On the heels of a last-minute anti-abortion provision inserted into the U.S. House of Representatives health reform bill, several U.S. Senators have expressed concern about the Stupak amendment.

Planned Parenthood strongly opposes the Stupak amendment. It is an unacceptable addition to the health care reform bill that, if enacted, would result in women losing health benefits they have today.
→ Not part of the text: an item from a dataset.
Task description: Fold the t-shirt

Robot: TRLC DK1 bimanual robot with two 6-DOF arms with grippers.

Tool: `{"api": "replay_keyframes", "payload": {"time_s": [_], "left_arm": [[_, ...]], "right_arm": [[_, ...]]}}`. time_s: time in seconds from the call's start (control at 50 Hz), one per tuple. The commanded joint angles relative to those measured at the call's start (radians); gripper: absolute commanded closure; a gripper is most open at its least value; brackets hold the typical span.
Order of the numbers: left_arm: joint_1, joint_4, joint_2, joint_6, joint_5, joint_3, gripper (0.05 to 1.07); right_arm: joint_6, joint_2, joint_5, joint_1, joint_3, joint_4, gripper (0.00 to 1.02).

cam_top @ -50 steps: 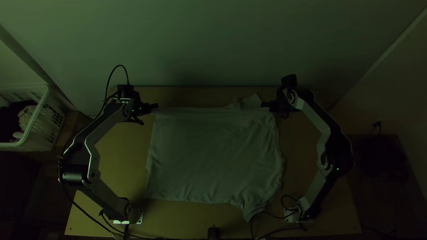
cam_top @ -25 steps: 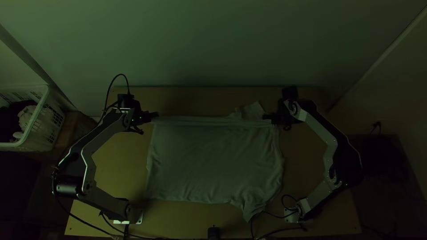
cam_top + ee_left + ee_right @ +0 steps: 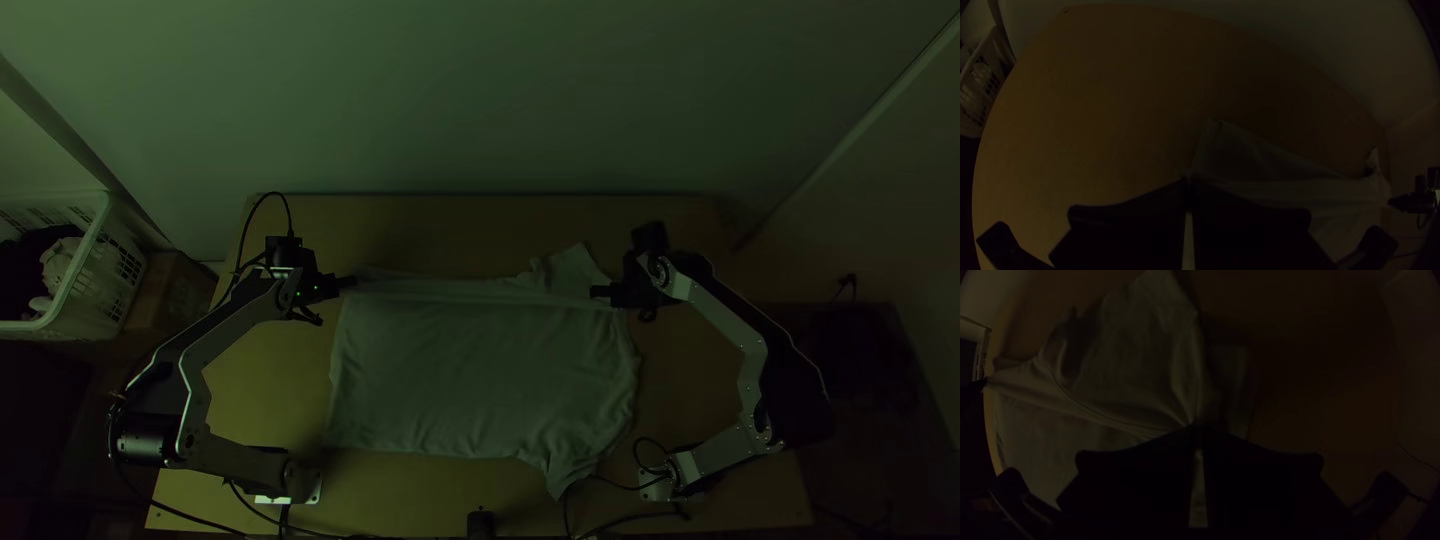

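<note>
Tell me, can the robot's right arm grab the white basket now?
Probably not: the right tool is shut on the t-shirt, and the left arm stands between it and the white basket, beyond the left edge of the table.

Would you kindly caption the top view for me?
Left gripper and right gripper hold the t-shirt by its far side.

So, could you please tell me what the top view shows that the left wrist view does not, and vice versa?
Top view: the left base, the right base and the t-shirt's near edge. Left wrist view: the left tool's two fingers up close, tips together on the cloth, with a flap lying beyond them. Both: the t-shirt, the table, the white basket and the right tool.
</note>
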Motion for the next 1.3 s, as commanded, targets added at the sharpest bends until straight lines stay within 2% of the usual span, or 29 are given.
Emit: {"api": "replay_keyframes", "payload": {"time_s": [0.0, 0.62, 0.66, 0.68, 0.7, 0.74, 0.78, 0.82, 0.84, 0.88, 0.94, 1.08, 1.2, 1.28], "left_arm": [[0.017, 0.027, -0.016, 0.007, -0.004, -0.043, 1.05], [0.028, 0.106, 0.042, 0.02, -0.007, -0.12, 1.05], [0.027, 0.12, 0.053, 0.022, -0.007, -0.126, 1.0], [0.027, 0.129, 0.059, 0.022, -0.007, -0.129, 0.92], [0.025, 0.134, 0.062, 0.022, -0.006, -0.134, 0.8], [0.019, 0.137, 0.068, 0.031, -0.007, -0.14, 0.53], [0.014, 0.142, 0.076, 0.034, -0.007, -0.141, 0.32], [0.008, 0.142, 0.079, 0.037, -0.007, -0.146, 0.14], [0.008, 0.142, 0.079, 0.039, -0.007, -0.148, 0.1], [0.008, 0.142, 0.071, 0.037, -0.006, -0.149, 0.1], [0.008, 0.14, 0.044, 0.034, -0.003, -0.155, 0.1], [0.008, 0.132, -0.07, 0.007, 0.019, -0.169, 0.1], [0.007, 0.116, -0.154, 0.007, 0.02, -0.16, 0.1], [0.007, 0.074, -0.205, 0.007, 0.022, -0.146, 0.1]], "right_arm": [[-0.006, -0.041, 0.023, 0.015, -0.07, 0.014, 1.0], [-0.008, -0.096, 0.044, 0.029, -0.225, 0.086, 1.0], [-0.009, -0.087, 0.044, 0.029, -0.229, 0.094, 1.0], [-0.012, -0.08, 0.046, 0.029, -0.231, 0.097, 1.0], [-0.014, -0.073, 0.046, 0.029, -0.229, 0.097, 0.99], [-0.014, -0.059, 0.051, 0.028, -0.229, 0.098, 0.92], [-0.014, -0.053, 0.049, 0.028, -0.232, 0.097, 0.74], [-0.008, -0.048, 0.051, 0.026, -0.238, 0.095, 0.57], [-0.006, -0.048, 0.051, 0.026, -0.241, 0.095, 0.52], [-0.003, -0.05, 0.058, 0.023, -0.24, 0.095, 0.46], [-0.003, -0.065, 0.06, 0.023, -0.241, 0.086, 0.32], [0.0, -0.129, 0.058, 0.017, -0.231, 0.078, 0.16], [0.002, -0.145, 0.054, 0.008, -0.186, -0.003, 0.13], [0.0, -0.176, 0.051, 0.009, -0.179, -0.012, 0.13]]}}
Simply put, the Stupak amendment would restrict millions of women’s access to abortion coverage in the newly created health care exchange, undermining the ability of millions of women to purchase private health insurance that covers abortion, even if women pay for all or most of the premiums with their own money.  This amendment reaches much further than the Hyde Amendment, which has prohibited public funding of abortion in most instances since 1977. Also, the Stupak amendment would ban abortion in the new public option, which would compete with private health plans in the exchange.  Enrollees in the public plan would also pay premiums with their own money, yet the public plan would be forbidden from offering abortion care as part of its benefits package.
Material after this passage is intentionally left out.